Once Newsom signs off on SB-253 and SB-261, there is the potential for other states to follow suit — particularly those that have stricter greenhouse gas emissions targets, such as Washington and New York, according to Pastor.

“We have always been a state that starts trends,” agreed Storper. “Both in the Legislature and in our California Supreme Court, those trends tend to move east.”

In terms of exactly how California is planning to implement the legislation in a practical manner — and how the state might standardize reporting on indirect emissions — Pastor said he sees officials embracing “a little bit of technological optimism.”

“That’s of course the kind of thing that the [Chamber of Commerce] and business community aren’t always optimistic about,” he said.

In August, the California Chamber of Commerce argued that the legislation would instead create “a costly reporting requirement” that conflicts with state climate goals. 
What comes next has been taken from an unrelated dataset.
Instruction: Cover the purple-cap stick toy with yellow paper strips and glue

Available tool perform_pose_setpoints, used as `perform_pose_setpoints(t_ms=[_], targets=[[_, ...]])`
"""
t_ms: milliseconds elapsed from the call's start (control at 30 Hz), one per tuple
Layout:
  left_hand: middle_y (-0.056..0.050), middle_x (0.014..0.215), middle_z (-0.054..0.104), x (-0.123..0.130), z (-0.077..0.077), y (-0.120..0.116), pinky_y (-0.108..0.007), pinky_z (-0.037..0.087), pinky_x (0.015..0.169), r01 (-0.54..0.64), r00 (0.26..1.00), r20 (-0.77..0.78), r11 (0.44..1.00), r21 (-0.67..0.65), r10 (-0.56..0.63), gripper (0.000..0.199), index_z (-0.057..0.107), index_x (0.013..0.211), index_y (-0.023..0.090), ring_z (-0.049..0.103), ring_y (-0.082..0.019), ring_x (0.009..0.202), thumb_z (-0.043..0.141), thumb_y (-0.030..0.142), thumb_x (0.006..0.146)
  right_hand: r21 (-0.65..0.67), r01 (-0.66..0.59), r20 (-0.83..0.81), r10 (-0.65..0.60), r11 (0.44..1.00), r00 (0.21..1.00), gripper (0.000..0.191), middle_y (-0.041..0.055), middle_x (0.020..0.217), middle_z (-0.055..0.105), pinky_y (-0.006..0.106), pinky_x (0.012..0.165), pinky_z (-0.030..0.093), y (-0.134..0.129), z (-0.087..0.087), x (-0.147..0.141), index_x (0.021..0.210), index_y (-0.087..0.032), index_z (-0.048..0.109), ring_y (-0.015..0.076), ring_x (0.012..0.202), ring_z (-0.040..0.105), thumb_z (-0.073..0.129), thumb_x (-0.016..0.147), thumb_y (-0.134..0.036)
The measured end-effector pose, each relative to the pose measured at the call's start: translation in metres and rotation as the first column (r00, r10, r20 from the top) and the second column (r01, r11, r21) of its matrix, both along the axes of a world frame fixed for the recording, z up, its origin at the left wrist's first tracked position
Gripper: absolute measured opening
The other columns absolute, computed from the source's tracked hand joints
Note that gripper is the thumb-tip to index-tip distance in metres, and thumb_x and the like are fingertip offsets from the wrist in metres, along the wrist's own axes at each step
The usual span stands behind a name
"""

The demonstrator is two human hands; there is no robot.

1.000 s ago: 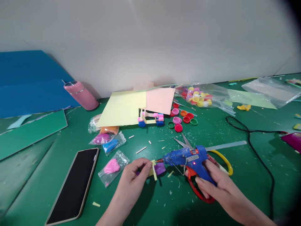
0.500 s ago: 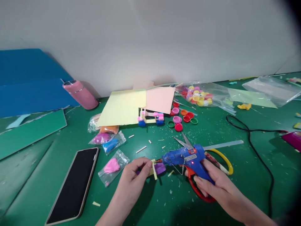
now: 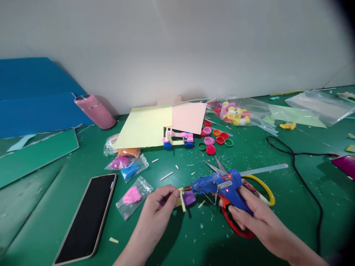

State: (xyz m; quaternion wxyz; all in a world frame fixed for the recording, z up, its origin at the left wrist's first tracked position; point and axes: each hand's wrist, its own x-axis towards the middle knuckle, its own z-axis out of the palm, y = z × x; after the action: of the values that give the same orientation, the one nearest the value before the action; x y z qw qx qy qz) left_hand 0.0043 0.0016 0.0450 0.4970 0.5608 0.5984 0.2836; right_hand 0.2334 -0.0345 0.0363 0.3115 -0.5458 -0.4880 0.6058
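Note:
Between thumb and fingers, my left hand point(image 3: 159, 207) pinches a small pale yellow strip point(image 3: 182, 202). My right hand point(image 3: 255, 218) is wrapped round the handle of a blue glue gun point(image 3: 216, 183) with an orange trigger and a lit red light. The gun's nozzle meets the strip at my left fingertips. A clear glue stick point(image 3: 266, 169) juts from the gun's back. Beneath the strip lies a purple piece point(image 3: 189, 198), partly hidden by my hand. Scissors point(image 3: 220, 166) lie under the gun, blades spread, with red and yellow handles.
A small model cart point(image 3: 177, 140) stands beyond my hands. Bottle caps point(image 3: 210, 149) and a bag of caps point(image 3: 233, 112) sit at the back right. Clay packets point(image 3: 132, 195), a phone point(image 3: 88, 218) and a pink bottle point(image 3: 95, 111) are leftward. A black cord point(image 3: 307, 181) curves along the right.
Almost nothing differs. Both hands keep their places, with the nozzle still against the yellow strip.

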Motion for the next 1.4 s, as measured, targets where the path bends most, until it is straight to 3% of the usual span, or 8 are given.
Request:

Among the other major groups that have opposed the bills are the Western States Petroleum Association, the California Hospital Association and agricultural groups.

A spring letter penned by a Chamber-led coalition warned that companies could need to pay $600,000 per disclosure. Smaller firms, it argued, might struggle to track emissions from “distant upstream and downstream supply chains” and suffer “a detrimental impact.”

As such, Storper said he is anticipating challenges in court once the bills are signed into law.

Certain states that espouse “a very different philosophy” could also try to pass legislation preventing companies that disclose their emissions from doing business there, he added.

Storper compared that possibility to decisions made in states such as Texas, where insurers can no longer consider environmental, social and governance, or ESG, factors when setting rates.

“But usually with these things it’s two steps forward and one step back,” Storper said.

‘Skating to where the puck will be’

Arnold Sowell Jr., executive director of NextGen California, credited Newsom and the Legislature in a recent statement for showcasing California’s “unrivaled leadership in shaping national climate policy and advancing climate justice.”

“These bills — SB-253 and SB-261 — will help put an end to the lack of true accountability when it comes to corporate reporting of greenhouse gas emissions and assessing climate risk,” said Sowell, whose nonprofit organization advocates for justice-centered policies.

“Finally, communities on the front lines of the climate crisis will have the tools to quantify the ongoing damage being done by the world’s worst polluters,” he added.

Regarding Newsom’s leadership, Pastor said he believes that the governor is sincere about “finally standing up to California bashing” and quashing the idea that environmental legislation will kill the state’s economy.

But the governor is also “thinking a few steps ahead” and is “positioning himself for whatever his political future might be,” Pastor added.

“He’s thinking about running in 2028,” the professor said, referring to Newsom’s presidential prospects.

Storper likewise had his eye on the future, stressing that the younger generation is very concerned with both climate change and social issues.

That generation, he explained, is increasingly “facing the whole prospect of their entire life dealing with the climate risk and disaster.”

But because people are still forming and maintaining businesses, Storper said it will be interesting to see whether the new bills lead to major changes in corporate practices.

Between now and 2028, however, the country’s demographics will continue to change as more young people become eligible to vote, Pastor stressed.

“Newsom is skating to where the puck will be, rather than where it is,” he said.